TASK INSTRUCTIONS: Every line that contains "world" must be located and copied from the data.

STORED DATA:
::::::

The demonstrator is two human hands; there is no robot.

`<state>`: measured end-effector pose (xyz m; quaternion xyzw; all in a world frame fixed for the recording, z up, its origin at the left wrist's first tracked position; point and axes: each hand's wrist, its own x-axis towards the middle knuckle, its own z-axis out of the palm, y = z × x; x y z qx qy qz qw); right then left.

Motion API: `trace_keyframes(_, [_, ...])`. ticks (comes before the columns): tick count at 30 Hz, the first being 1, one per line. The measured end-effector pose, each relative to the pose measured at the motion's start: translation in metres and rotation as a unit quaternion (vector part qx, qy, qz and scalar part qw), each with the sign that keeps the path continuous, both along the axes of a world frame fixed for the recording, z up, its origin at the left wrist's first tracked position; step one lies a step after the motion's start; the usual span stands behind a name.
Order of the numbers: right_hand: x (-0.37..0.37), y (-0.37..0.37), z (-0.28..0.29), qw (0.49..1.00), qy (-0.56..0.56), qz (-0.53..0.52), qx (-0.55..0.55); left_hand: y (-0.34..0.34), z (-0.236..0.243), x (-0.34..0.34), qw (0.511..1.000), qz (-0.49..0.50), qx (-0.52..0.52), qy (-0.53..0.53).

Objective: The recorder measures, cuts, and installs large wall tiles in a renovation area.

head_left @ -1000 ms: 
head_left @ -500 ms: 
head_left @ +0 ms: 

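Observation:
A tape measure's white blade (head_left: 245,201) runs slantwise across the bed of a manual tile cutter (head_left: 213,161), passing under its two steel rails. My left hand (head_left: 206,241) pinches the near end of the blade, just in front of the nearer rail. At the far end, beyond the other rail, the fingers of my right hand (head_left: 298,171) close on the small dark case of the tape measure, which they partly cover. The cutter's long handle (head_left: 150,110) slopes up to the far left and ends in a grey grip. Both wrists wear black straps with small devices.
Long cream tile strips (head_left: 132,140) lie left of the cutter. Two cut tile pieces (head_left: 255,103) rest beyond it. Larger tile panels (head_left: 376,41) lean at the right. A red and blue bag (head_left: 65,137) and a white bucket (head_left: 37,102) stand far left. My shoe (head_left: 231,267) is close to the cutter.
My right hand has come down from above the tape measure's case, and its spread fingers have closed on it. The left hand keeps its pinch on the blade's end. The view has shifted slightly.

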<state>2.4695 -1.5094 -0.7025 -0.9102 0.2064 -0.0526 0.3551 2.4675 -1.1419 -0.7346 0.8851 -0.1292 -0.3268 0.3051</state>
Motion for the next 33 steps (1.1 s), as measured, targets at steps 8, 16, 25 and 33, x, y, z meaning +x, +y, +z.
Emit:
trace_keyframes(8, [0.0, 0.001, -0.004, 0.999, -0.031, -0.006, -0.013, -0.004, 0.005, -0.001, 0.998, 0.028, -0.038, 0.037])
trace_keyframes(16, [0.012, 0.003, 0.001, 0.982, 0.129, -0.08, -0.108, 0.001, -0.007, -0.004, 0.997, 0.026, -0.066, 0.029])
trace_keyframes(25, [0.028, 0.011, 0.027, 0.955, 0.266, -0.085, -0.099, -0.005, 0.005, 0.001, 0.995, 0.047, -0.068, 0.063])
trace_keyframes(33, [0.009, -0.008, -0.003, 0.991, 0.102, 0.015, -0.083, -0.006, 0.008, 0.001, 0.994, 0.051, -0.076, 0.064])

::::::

EXERCISE RESPONSE:
`<state>`: measured end-effector pose (xyz m; quaternion xyzw; all in a world frame fixed for the recording, z up, its origin at the left wrist's first tracked position; point and axes: each hand's wrist, its own x-axis towards the middle knuckle, its own z-axis out of the palm, y = z × x; x y z qx qy qz qw); right then left.
Motion API: `trace_keyframes(_, [_, ...])`. ticks (comes before the columns): tick count at 30 Hz, the first being 1, one per line. The measured end-effector pose, each relative to the pose measured at the motion's start: translation in metres and rotation as a unit quaternion (vector part qx, qy, qz and scalar part qw), each with the sign that keeps the path continuous, both along the axes of a world frame fixed for the recording, z up, its origin at the left wrist's first tracked position; step one lies a step after the motion's start; the usual span stands behind a name.

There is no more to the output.